Normal People Scare Me
Normal People Scare Me

Reputation: 841

Xml Parser - string::find

I am trying to parse a string which contains a line of my XML file.

std::string temp = "<Album>Underclass Hero</Album>";
int f = temp.find(">");
int l = temp.find("</");
std::string _line = temp.substr(f + 1, l-2);

This is a part of my code of my function which should actually return the parsed string. What I expected was that it returns Underclass Hero. Instead I got Underclass Hero< /Alb
(here is between the '<' and '/' a space because I couldn't write them together).
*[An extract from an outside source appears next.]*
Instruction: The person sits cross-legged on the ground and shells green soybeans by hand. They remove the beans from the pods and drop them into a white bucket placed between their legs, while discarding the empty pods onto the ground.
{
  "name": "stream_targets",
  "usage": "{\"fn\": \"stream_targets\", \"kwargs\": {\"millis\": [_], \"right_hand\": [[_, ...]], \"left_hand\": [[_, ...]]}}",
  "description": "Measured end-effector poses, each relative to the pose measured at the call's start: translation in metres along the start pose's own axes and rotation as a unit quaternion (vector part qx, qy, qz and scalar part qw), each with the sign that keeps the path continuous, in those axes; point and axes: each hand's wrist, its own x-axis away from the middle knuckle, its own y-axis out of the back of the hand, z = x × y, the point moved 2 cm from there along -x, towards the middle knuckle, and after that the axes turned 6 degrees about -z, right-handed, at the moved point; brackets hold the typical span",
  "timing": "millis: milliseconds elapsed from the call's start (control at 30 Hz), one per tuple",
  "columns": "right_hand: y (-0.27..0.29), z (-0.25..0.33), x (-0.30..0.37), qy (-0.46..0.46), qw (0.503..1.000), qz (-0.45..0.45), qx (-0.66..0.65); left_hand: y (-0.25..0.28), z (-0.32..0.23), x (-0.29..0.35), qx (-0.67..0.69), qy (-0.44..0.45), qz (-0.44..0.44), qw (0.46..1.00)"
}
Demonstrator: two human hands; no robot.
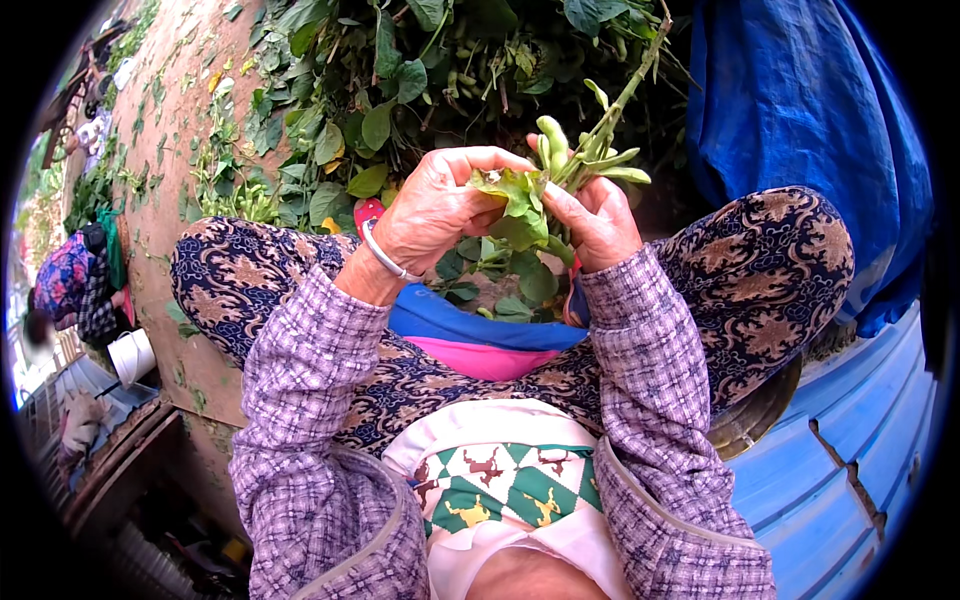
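Observation:
My right hand [603,222] is closed round the lower part of a green bean stalk [628,92], which slants up and away to the right. Several plump green pods [552,146] hang on the stalk close to the fingers. Opposite it, my left hand [440,205], with a pale bangle at the wrist, has thumb and fingers pinched at a yellow-green leaf [520,208] beside the stalk. The leaf hides part of the left fingertips. Both hands meet above the gap between my bent knees.
A heap of leafy bean plants [450,70] lies ahead. Loose leaves and pods litter the brown ground [190,60] to the left. A blue tarp [800,110] hangs at the right, above blue corrugated sheeting [820,480]. Another person [75,280] is at far left by a white bucket [131,357].

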Motion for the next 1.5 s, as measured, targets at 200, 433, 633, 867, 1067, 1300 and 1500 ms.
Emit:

I looked std::string::find several times up and it always said it returns, if existing, the position of the first character of the first match. Here it gives me the last character of the string, but only in my variable l.
f does fine.

link to std::string::find

So can anyone tell me what I'm doing wrong?

Upvotes: 0

Views: 810

Answers (3)

Andreas Florath
Andreas Florath

Reputation: 4612

Don't do it this way!

'Parsing' 'lines' of XML files sooner or later will fail with your attempt. Example: The following is valid XML but your code will fail:

<Album>Underclass Hero<!-- What about </ this --></Album>

P.S.: Please use const where possible:

std::string const temp = ...
// ...
std::string const line = ...

Upvotes: 3

Daniel Frey
Daniel Frey

Reputation: 56921

substr takes the length as the second parameter, not the end position. Try:

temp.substr(f + 1, l-f-1);

Also, please consider using a real XML parser, don't try it yourself or by other inappropriate means.

Upvotes: 5

Andy Prowl
Andy Prowl

Reputation: 126542

The second argument takes the length of the substring you want to extract. You can fix your code this way:

#include <string>
#include <iostream>

int main()
{
    std::string temp = "<Album>Underclass Hero</Album>";
    int f = temp.find(">");
    int l = temp.find("</");
    std::string line = temp.substr(f + 1, l - f - 1);   
    //                                    ^^^^^^^^^
}

Here is a live example.

Also, be careful with names such as _line. Per Paragraph 17.6.4.3.2/1 of the C++11 Standard:

[...] Each name that begins with an underscore is reserved to the implementation for use as a name in the global namespace.